12/31/2011—The Illinois adoption controversy illustrates an important difference between accommodating religion and discriminating against taxpayers. Religious accommodation occurs when generally applicable laws contain religious exemptions. The classic case of accommodation occurred during Prohibition when religious use of wine was permitted. Accommodation is no longer usually constitutionally required under Employment Division v. Smith (1990)—although that may change with the decision of a pending case involving the ministerial exception—but accommodation is still widely practiced and is often required by statute. Accommodation, such as not forcing doctors to perform abortions, enhance religious liberty.
But what Catholic Charities in Illinois is seeking is in principle quite different. When President George W. Bush expanded faith-based programming, he did so with the clear understanding that religious groups that took government money to provide services, must serve all clients without religious distinction. There was no accommodation in the original program, nor could there be since the point was to allow religious groups to participate in public programs on an equal basis.
In contrast, Catholic Charities takes public money to provide adoption services but wants to exclude same-sex couples who have a legal right to adopt. This is a case of taking taxpayer money to discriminate against taxpayers.
In any context other than gay rights, this idea would be instantly rejected. Imagine if a church that opposed interracial marriage wanted public money to provide adoption services only to same race marriages. The idea would be rejected, of course.
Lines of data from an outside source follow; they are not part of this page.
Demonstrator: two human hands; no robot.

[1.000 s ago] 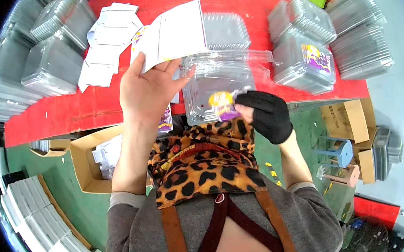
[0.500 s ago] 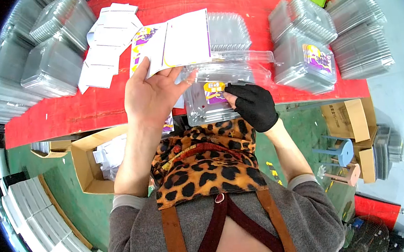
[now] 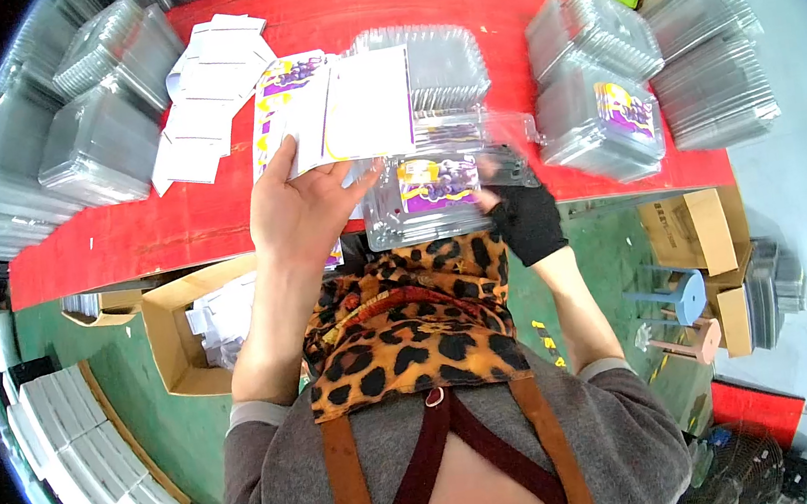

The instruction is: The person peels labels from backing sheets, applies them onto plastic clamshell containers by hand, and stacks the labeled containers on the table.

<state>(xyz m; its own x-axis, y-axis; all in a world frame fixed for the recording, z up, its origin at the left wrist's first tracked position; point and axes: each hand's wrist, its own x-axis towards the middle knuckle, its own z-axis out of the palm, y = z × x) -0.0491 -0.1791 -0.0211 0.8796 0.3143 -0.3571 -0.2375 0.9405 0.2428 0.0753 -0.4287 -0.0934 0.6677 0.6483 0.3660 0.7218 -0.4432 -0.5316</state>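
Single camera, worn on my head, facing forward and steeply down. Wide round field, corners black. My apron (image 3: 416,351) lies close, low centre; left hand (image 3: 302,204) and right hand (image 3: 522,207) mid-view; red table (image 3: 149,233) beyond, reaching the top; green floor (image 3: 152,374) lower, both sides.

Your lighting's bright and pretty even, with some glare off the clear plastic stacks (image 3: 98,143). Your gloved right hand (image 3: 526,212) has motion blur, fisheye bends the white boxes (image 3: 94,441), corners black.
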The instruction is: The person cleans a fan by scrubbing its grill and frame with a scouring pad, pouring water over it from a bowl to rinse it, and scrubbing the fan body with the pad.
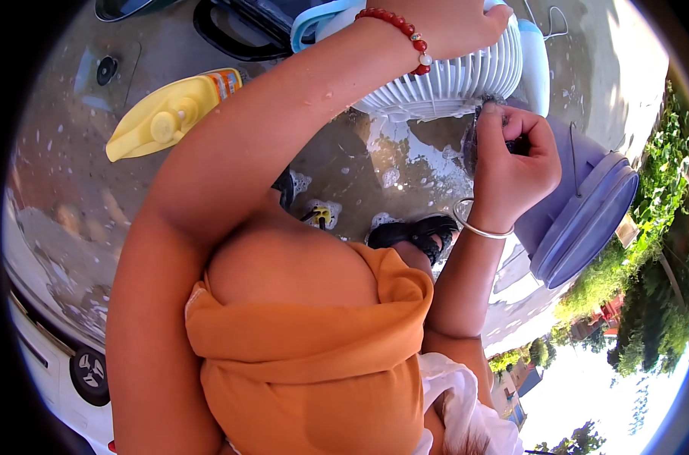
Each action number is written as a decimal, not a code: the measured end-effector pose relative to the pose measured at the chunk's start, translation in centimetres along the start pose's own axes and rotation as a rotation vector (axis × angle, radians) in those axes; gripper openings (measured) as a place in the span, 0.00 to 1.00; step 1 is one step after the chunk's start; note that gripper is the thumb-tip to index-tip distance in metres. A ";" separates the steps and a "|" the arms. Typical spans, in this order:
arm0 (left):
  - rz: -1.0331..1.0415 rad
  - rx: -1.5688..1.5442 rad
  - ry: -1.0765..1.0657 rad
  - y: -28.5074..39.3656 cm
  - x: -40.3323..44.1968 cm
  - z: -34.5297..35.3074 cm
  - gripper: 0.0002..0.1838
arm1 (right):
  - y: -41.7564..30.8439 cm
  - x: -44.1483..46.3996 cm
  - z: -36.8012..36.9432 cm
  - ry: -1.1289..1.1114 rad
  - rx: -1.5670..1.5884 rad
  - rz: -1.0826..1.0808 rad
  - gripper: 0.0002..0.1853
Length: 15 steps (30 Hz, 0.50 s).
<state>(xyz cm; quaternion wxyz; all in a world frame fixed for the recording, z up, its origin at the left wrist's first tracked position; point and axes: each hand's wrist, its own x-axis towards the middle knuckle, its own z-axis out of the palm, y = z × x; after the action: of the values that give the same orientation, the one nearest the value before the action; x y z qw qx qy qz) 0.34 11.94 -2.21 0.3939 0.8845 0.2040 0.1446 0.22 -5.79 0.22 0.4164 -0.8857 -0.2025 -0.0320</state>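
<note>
My left hand (469,26), with a red bead bracelet at its wrist, is at the top edge of the view on a white and light blue fan (443,83) with a ribbed grille. Its fingers are partly cut off, and it seems to grip the grille from above. Below the grille's near edge, my right hand (520,152), wearing a silver bangle, is closed in a pinch. It holds a dark, wet, mesh-like scrubber (471,144) against or very near the ribs. The fingers hide part of the scrubber.
A yellow bottle (166,115) lies on the wet, soapy floor (337,152) at left. A purple-grey bucket (579,197) is to the right. Black sandals (416,231) and a small yellow object (325,214) are below. A black-framed item (238,34) sits at the top; plants (655,197) border the right.
</note>
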 end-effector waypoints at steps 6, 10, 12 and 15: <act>-0.015 -0.005 0.041 -0.1 0.2 0.2 0.22 | -0.2 1.5 1.2 -0.036 -0.041 -0.080 0.12; -0.018 -0.038 -0.042 -0.2 0.3 -0.2 0.22 | 0.7 0.3 0.4 -0.075 -0.156 -0.161 0.12; 0.019 0.025 0.049 -0.5 0.1 0.9 0.22 | 0.5 0.2 0.0 -0.083 -0.138 -0.081 0.11; 0.007 -0.001 0.033 -0.3 0.1 0.6 0.23 | -1.8 1.6 0.6 -0.045 -0.122 0.016 0.07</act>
<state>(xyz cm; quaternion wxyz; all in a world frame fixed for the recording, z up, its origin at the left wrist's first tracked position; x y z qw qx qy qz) 0.63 11.80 -2.76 0.3905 0.8824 0.2073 0.1609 0.92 -3.86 1.48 0.3573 -0.9115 -0.2026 -0.0211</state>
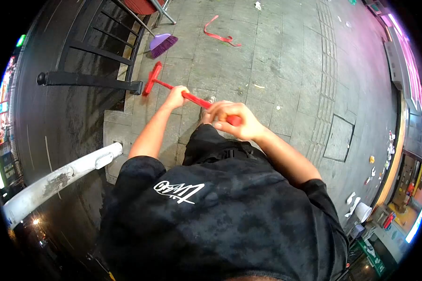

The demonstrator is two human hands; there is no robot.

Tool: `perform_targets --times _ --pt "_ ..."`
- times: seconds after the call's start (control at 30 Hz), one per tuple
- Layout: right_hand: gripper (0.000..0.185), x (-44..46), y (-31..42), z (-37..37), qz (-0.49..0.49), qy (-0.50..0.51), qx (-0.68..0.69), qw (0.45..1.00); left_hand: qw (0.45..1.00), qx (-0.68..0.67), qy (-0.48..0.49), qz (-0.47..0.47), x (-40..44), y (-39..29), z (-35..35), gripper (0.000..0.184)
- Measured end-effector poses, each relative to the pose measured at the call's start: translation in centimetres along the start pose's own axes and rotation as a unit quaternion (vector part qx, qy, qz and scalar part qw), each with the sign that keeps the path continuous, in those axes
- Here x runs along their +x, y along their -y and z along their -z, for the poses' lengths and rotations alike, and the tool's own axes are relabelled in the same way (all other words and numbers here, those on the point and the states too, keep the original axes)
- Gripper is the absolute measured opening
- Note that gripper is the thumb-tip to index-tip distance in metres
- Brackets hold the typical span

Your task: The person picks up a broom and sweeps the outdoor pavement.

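The left hand point(176, 97) is gripping the red brush point(196, 99) at mid-handle, with the fingers curling around the shaft. The right hand point(234, 118) is clasping the same handle near its upper end; the red tip is protruding from the fist. The handle is slanting down and forward from the right hand, through the left hand. The brush head point(152, 79) is lying forward and left of the left hand, close to the floor; whether it is touching the paving point(276, 79) cannot be told.

One shoe point(211, 99) is showing between the hands, partly hidden by the right hand. The shorts point(204, 143) and the black shirt point(229, 210) are filling the area behind both hands.

Left of the left hand, the black railing point(89, 82) is ending near the brush head. The white rail point(63, 173) is extending behind and left of the same hand.

Farther forward of the left hand, a purple broom point(162, 44) is tilting, bristles down, near the railing. A red strap point(215, 36) is lying curled on the paving, forward of both hands. Right of the right hand, a square cover point(339, 138) is sitting within the paving. Farther right and rearward, a white tub point(362, 212) is standing beside scattered litter point(350, 199).
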State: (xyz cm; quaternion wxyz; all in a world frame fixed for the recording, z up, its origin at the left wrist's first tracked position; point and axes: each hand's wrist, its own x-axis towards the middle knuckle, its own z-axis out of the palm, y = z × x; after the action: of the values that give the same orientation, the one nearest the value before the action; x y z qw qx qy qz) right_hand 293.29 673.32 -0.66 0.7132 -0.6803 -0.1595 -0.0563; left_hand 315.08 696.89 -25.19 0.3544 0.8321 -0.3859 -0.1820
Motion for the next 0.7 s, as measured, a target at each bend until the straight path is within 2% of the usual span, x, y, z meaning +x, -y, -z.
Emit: perform_targets --times 0.1,0.23,0.3,0.37,0.43,0.5,0.57,0.6,0.63,0.67,0.7 --pt "0.024 6.7 -6.5 -0.3 -0.034 0.029 -0.021 0.999 0.999 0.014 0.003 0.03 2.8 9.1 2.1 0.021" --pt "0.028 12.8 -10.2 -0.9 -0.063 0.007 -0.05 0.997 0.996 0.002 0.062 0.071 7.2 14.2 2.5 0.022" --pt "0.028 13.5 -8.8 1.3 -0.079 -0.012 -0.044 0.996 0.984 0.051 0.161 -0.059 10.3 12.1 1.6 0.022" --pt "0.03 14.0 -4.5 4.0 -0.083 -0.021 -0.065 0.994 0.97 -0.053 0.212 -0.112 13.4 9.1 -2.5 0.025" --pt "0.032 15.4 0.2 5.3 -0.053 -0.003 -0.081 0.995 0.945 -0.172 0.206 -0.187 15.2 1.1 -4.8 0.028" --pt "0.034 16.0 3.0 6.2 -0.081 -0.002 -0.094 0.992 0.906 -0.271 0.228 -0.232 17.2 -5.6 -8.1 0.029" --pt "0.035 16.7 3.4 7.1 -0.099 -0.017 -0.201 0.975 0.885 -0.275 0.315 -0.206 19.5 -10.9 -11.2 0.025" --pt "0.034 16.3 1.6 7.1 -0.116 -0.03 -0.248 0.961 0.847 -0.369 0.335 -0.184 20.4 -11.4 -16.5 0.027" --pt "0.034 15.3 -0.6 6.9 -0.133 -0.043 -0.292 0.946 0.836 -0.365 0.367 -0.183 20.6 -12.7 -18.2 0.027" --pt "0.035 14.9 -1.2 6.8 -0.207 -0.037 -0.26 0.942 0.822 -0.368 0.401 -0.168 20.3 -14.6 -18.8 0.028" --pt "0.033 14.1 -0.3 6.8 -0.2 -0.005 -0.272 0.941 0.811 -0.386 0.414 -0.145 20.0 -16.9 -19.7 0.029"
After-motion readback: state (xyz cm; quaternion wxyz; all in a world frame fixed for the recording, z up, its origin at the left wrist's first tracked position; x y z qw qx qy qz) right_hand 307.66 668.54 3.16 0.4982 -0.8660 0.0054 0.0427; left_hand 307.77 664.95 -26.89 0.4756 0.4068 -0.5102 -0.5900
Undoubtedly the Church here is sincere and in general no one wants to exclude religious organizations from providing public services (or at least I don’t). But the exception for religious conscience being considered by the Illinois legislature—“to allow faith-based agencies like Catholic Charities to decline to provide foster care and adoption services to applicants who ‘would constitute a violation of the organization's sincerely held religious beliefs’ and refer them to other agencies” (quoting a story on Huff Post)—would allow all kinds of discrimination that the public would find repugnant and should not have to pay for.